A premiação recompensa as 15 melhores jovens cientistas do mundo, selecionadas entre as 250 vencedoras das edições nacionais do programa “Para Mulheres na Ciência” da Fundação L’Oréal, que já haviam sido escolhidas entre cerca de 10 mil candidatas.
O “Rising Talents” oferece 15 mil euros (cerca de R$ 60 mil) às cientistas premiadas para pesquisas.
A equipe dirigida por Ferreira, de 13 pesquisadores, já encontrou dois compostos, entre 400 substâncias analisadas, que podem inibir a proteína do Trypanosoma Cruzi e, dessa forma, prejudicar a ação do protozoário.
Os remédios existentes contra a doença de Chagas, como o benznidazol, foram desenvolvidos nos anos 70 e têm eficácia limitada, além de efeitos colaterais graves, diz ela.
“Todos deveriam ter direito a receber tratamento para qualquer doença. É importante termos tratamentos para doenças negligenciadas que funcionem melhor e sejam mais seguros”, diz Ferreira. “A indústria farmacêutica tem a estratégia de desenvolver tratamentos para populações mais ricas e que devem ser tomados a longo prazo.”
Ela cita o exemplo de tipos raros de câncer para os quais já existem tratamentos eficazes, embora ocorram em menor número no mundo do que a doença de Chagas.

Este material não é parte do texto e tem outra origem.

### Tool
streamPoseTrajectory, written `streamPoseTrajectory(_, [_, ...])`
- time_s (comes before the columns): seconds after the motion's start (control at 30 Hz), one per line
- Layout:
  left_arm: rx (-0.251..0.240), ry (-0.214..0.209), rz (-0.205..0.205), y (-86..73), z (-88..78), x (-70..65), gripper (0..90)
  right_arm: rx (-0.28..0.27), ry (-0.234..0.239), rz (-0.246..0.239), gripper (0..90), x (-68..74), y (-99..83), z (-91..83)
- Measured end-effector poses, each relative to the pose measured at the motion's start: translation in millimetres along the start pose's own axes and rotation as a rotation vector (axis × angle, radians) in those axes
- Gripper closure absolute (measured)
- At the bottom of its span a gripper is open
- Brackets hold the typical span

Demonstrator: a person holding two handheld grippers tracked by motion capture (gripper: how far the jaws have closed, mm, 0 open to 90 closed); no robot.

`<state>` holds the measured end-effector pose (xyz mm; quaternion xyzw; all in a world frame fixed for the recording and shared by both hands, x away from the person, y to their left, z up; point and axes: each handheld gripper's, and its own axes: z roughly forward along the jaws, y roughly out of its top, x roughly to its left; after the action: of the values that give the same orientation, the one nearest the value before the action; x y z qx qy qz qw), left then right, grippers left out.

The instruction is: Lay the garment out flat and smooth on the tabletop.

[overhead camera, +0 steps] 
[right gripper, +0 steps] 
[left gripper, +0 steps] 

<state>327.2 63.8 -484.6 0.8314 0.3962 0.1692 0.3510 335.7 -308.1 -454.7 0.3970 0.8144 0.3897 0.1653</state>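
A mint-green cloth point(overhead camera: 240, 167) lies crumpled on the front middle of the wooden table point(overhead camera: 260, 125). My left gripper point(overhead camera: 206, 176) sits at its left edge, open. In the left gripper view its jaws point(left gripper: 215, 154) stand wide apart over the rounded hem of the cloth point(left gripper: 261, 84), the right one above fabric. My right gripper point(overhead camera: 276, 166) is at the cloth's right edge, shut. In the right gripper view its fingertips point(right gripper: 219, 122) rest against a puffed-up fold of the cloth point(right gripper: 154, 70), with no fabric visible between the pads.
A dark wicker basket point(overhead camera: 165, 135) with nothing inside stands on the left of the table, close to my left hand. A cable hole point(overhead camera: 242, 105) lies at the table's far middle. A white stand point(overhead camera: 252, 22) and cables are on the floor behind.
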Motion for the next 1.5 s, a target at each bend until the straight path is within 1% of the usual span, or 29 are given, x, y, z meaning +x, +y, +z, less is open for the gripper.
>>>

Ferreira ressalta que é difícil contabilizar o número de casos porque há uma fase indeterminada na qual o paciente não apresenta sintomas, o que dificulta o diagnóstico.
VISIBILIDADE
A paixão da mineira pela Ciência começou na adolescência, e ganhou impulso com o programa de vocação científica da Fundação Oswaldo Cruz (Fiocruz), que a levou a obter graduação em Farmácia na UFMG.
Ferreira é a única pessoa de sua família a conquistar um diploma de doutorado, de Química Biológica, obtido na Universidade da Califórnia, nos Estados Unidos.
Ela também fez um pós-doutorado na Universidade de São Paulo (USP).
Segundo a pesquisadora, o prêmio conquistado em Paris poderá favorecer suas pesquisas, pois dará mais visibilidade ao seu trabalho, e favorecer a atração de investimentos.
“A disputa por recursos para pesquisa é bem intensa”, diz. “É cada vez mais difícil obter financiamentos no Brasil. E mesmo quando eles são concedidos, muitas vezes o dinheiro não chega.”
Ferreira afirma ainda que o Brasil, com quase 50% de cientistas mulheres, está acima da média global (de cerca de 30%) nessa área.
“Mas nos cargos de mais alto escalão (na ciência) ainda há poucas mulheres”, ressalta.